A: Firmware updates should be applied promptly when they are released, particularly when a release includes security patches. For actively exploited vulnerabilities, vendors may publish advisories urging immediate patching — and "immediately" in that context means within days, not the next scheduled maintenance window. Beyond firmware, the device's security policies and rules should be reviewed periodically — at minimum annually, and whenever there is a significant change in the business (new applications, new staff, new sites, a change in remote work arrangements). An unreviewed configuration that was correct two years ago may no longer reflect the current environment.

Q: Is the router supplied by my internet provider good enough for my office?

A: For most Australian businesses, no. Provider-supplied equipment is typically designed for residential or very small office use. It lacks the device capacity, security features, VLAN support, QoS capabilities, and logging that a business environment requires. Some business NBN providers supply better equipment than others, but even business-grade ISP-supplied equipment is often a basic modem-router rather than a full NGFW. For any business with more than a handful of staff, VoIP phones, remote workers, or meaningful security requirements, third-party business-grade equipment is appropriate.

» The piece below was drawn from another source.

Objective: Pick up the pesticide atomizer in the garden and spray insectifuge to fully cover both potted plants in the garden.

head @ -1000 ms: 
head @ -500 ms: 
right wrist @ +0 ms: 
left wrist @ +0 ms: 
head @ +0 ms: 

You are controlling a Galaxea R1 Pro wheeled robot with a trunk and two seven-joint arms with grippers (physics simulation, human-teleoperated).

Q: What is a managed router service and is it worth it?

A: A managed router service means your IT or telecommunications provider supplies, configures, monitors, and maintains the router and firewall on your behalf. You pay a monthly fee that covers the hardware (usually on a rental or lease basis), the initial configuration, ongoing firmware updates, monitoring, and remote support. For businesses without in-house IT staff — which is most Australian SMBs — this is typically worth it. The alternative is purchasing hardware, having it configured once, and then hoping nothing changes or goes wrong. Routers and firewalls require active management to remain effective as a security control, and managed services ensure that happens. The monthly cost is generally modest relative to the risk and downtime costs that an unmanaged or misconfigured device can create.